In a recent press release (30th August 2007), the Health Protection Agency UK has reported an increase in measles cases in England and Wales in 2007. Nearly 500 confirmed cases of measles were reported in the UK so far this year compared to 756 cases for the whole of 2006 (provisional data). Between June to August 2007 more than 300 confirmed cases of measles were reported. Such a large increase over a short period of time is of deep concern.

The UK health authorities have urged parents to make sure that their children are up to date with MMR immunisation to prevent further spread of the disease.

Current situation in Ireland
Although the HPSC has not seen an increase in measles cases in Ireland compared to previous years, there is concern that measles cases from the UK could be imported into Ireland, particularly as there is so much travel between the two countries. 

Ireland experienced a large outbreak in 2000, with over 1600 measles cases reported. Three children died as a result of infection acquired during that outbreak. Low levels of MMR vaccination among children meant that large numbers of children were susceptible to infection, and the virus spread rapidly throughout the country.

MMR vaccination uptake in Ireland (Q1 2007)
Most recent figures indicate that 86% of Irish children at 24 months of age have received one dose of MMR (Immunisation report Q1 2007). In recent years there has been a gradual increase in MMR uptake. But to prevent measles outbreaks occurring a sustained MMR uptake rate of at least 95% is needed.

Measles is a highly infectious disease that can cause serious complications, particularly among children less than 5 years of age and adults. The infection is characterized by a general body rash, a fever, and one or more of the following; cough, conjunctivitis, and runny nose.  Measles is a notifiable disease.

MMR to protect against measles
MMR vaccine protects against measles. The vaccine is safe and effective. It is routinely given when children are 12-15 months of age, and a booster is given at 4-5 years of age.

All parents are urged to ensure that their children are vaccinated with MMR at the appropriate age to protect against measles infection. MMR vaccine is available from the GP.

All children who are entering school for the first time (junior infants) should have at least one MMR already. Older children (> 5 years of age) should already have received two doses of MMR. If they have not, please bring your child to your GP who can administer the vaccine free of charge.

For more information on the measles in Ireland please see: http://www.ndsc.ie/hpsc/A-Z/VaccinePreventable/Measles/Factsheet/

For more information on the measles outbreak in the UK please see: http://www.hpa.org.uk/hpa/news/articles/press_releases/2007/070830_mmr.htm

Recent reports on national immunisation uptake statistics are available at: http://www.ndsc.ie/hpsc/A-Z/VaccinePreventable/Vaccination/ImmunisationUptakeStatistics/

Australia reports first polio case since 1986


On July 13 2007 Australian Health Authorities reported a case of polio in a 22-year-old male who recently returned by plane to Australia from Pakistan. Click here for further details.

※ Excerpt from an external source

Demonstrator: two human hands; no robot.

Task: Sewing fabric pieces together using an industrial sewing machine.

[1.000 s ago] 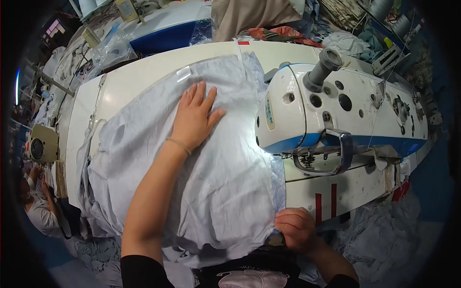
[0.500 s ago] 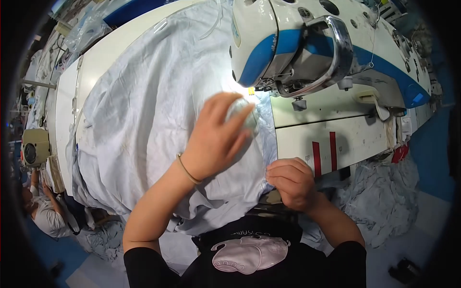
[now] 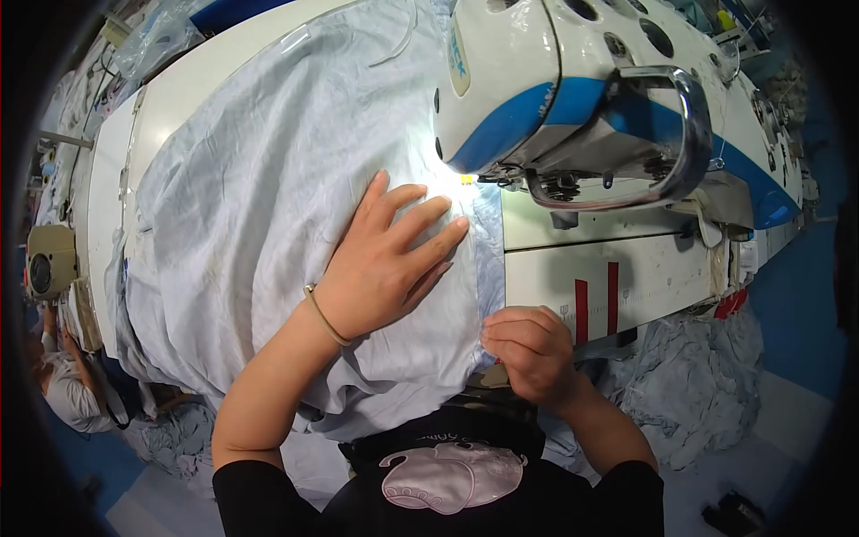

The last case of wild type poliovirus infection in Australia occurred in 1986 and the Western Pacific Region, including Australia, was certified as polio free in 2000. Any case of polio is a significant public health concern.

The Australian Health Protection Committee are implementing a national action to contact trace all passengers who travelled with the infected passenger and to isolate his Australian home contacts. The patient, who has recovered from his initial paralysis, will remain in hospital in isolation until he is diagnosed polio free

Passengers on Thai Airlines flight TG999 from Bangkok arriving in Melbourne on 2nd July 2007 were asked to contact the National (Australian) Public Health Info Line on 1800 004 599 for further information.

HPSC is not aware of any Irish residents who may have been on this flight. However, if any individual in Ireland was on this flight they are encouraged to contact their local HSE Department of Public Health.

Polio is a highly infectious disease that can be prevented through immunisation. All Irish children should receive four doses of polio vaccine as part of the childhood immunisation programme. However, any individuals (child or adult) who are unsure of their immunisation status, particularly if they are travelling abroad to countries where polio is still reported (Nigeria, Pakistan, India, Afghanistan, Niger, Somalia, Angola, DR Congo, Chad, Myanmar) should inform their doctor and receive polio vaccine as necessary. 

Ireland, together with the WHO European region was certified polio free in 2002. The last case of polio was reported in Ireland in 1984.

More information on polio can be found on the HPSC website by clicking here.

Cork TB Outbreak Case Update


To view Cork TB outbreak case update click here.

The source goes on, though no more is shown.